Ben Laden : Une créature de la CIA devenue monstre

mercredi 18 mai 2011.
 

La créature a échappé à son créateur. Le chef terroriste, qui a longtemps servi les intérêts de Washington en Afghanistan contre l’Union soviétique, a été formé par les services US.

Né en 1957 en Arabie saoudite, Oussama Ben Laden serait le 17e fils d’une grande fratrie d’un richissime constructeur d’origine yéménite. Ce dernier contrôle près de 80% du marché des travaux publics de la pétro-monarchie semi-féodale. Le régime de Riyad, issu du wahhabisme (islam rigoriste et rétrograde), finance ici et souvent là des mouvements armés islamistes. Washington le sait mais ferme les yeux, la dynastie royale est un fidèle pivot de la stratégie américaine dans la péninsule Arabique, et un fournisseur pétrolier de la première puissance mondiale. Durant ses études d’ingénieur, Oussama Ben Laden se rapproche des Frères musulmans, embrasse les thèses fondamentalistes. En 1978, il gagne la confiance du chef des services secrets saoudiens, le prince Turki Ibn Fayçal, qui le place à la tête d’un réseau chargé de recruter des hommes prêts à combattre en Afghanistan. Un an plus tard, l’intervention dans ce pays de l’Union soviétique est à l’origine de son rapprochement avec la CIA. Il partage l’objectif d’en finir avec « l’empire du mal  », selon l’expression de Ronald Reagan. La lutte contre le communisme vaut bien quelques alliances qui peuvent paraître contre-nature. Ben Laden s’installe à la frontière pakistano-afghane, et fournit, en grand argentier qu’il est, armes et entraînements aux combattants antisoviétiques, grâce à l’appui de la CIA. Certains voient là l’origine d’al-Qaida, la «  base  » en arabe. Au passage, il poursuit son prosélytisme, en finançant la construction d’édifices religieux où prêchera, notamment, le futur Mollah Omar, chef des talibans afghans.

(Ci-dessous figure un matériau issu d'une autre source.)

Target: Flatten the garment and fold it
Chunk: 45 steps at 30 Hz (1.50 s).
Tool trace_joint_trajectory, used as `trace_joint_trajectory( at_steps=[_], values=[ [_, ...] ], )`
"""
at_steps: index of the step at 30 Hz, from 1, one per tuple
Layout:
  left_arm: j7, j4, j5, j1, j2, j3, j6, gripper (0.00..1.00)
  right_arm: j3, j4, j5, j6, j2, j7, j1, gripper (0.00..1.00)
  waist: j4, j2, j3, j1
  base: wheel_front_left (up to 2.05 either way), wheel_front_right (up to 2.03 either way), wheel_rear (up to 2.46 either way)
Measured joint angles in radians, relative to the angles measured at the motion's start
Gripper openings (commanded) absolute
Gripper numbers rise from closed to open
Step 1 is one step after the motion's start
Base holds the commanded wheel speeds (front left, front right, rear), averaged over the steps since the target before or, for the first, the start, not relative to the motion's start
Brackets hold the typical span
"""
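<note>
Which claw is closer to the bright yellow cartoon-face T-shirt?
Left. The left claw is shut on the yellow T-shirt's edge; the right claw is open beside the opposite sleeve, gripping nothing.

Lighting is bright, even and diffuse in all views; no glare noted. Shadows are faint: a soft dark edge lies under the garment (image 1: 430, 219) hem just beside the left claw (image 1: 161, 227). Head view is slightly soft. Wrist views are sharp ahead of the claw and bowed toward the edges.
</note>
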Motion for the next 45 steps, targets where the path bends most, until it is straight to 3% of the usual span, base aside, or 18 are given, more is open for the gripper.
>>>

Une fois la guerre finie, Ben Laden poursuit ses activités d’agent secret à Peshawar pour le compte du régime saoudien. Il continue d’armer ceux qui se revendiquent d’un islamisme pur et dur, suivant un tracé géostratégique qui suit les intérêts nord-américains. C’est donc peu dire que les États-Unis ne trouvent rien à redire à ses faits et gestes. Jusqu’à la guerre en Irak, en 1990. L’Arabie saoudite soutient Washington dans son entreprise de faire main basse sur le pétrole contrôlé par Saddam Hussein.

Ben Laden voit là cependant « l’invasion de la terre sainte du prophète par les impies ». Le partenaire de guerre se meut en électron gênant. Il appelle à renverser la dynastie des Al Saoudi, et conspire contre les États-Unis. En 1993, il prend déjà pour cible le World Trade Center. Le 7 août 1998, il commandite les attaques simultanées des ambassades américaines de Dar es-Salaam et Nairobi, qui feront 244 victimes. Enfin, il s’en prend à un destroyer US, le navire de guerre qui stationne dans la base d’Aden. L’allié est désormais ennemi. Déchu de sa nationalité saoudienne en 1994, il trouve un temps refuge dans un Soudan engoncé dans le djihadisme, puis en Afghanistan auprès des talibans dont le régime n’est reconnu, à l’époque, que par le Pakistan et… l’Arabie saoudite. Ce terrain-là offre une base arrière de choix à l’entraînement d’hommes bombes. « Étrangement », sa puissante organisation n’est pas inquiétée. Outre la fortune familiale, les dividendes, fruits du commerce des armes et de la drogue, transitent à travers des sociétés écrans et fructifient dans les paradis fiscaux. Les États-Unis ne peuvent pas ne pas le savoir. Mais rien n’est fait…

Il aura fallu pas moins de 132 000 soldats de l’Otan, majoritairement américains, et plusieurs années de guerre dans un pays poudrière pour abattre Ben Laden. Une créature de la CIA devenue monstre.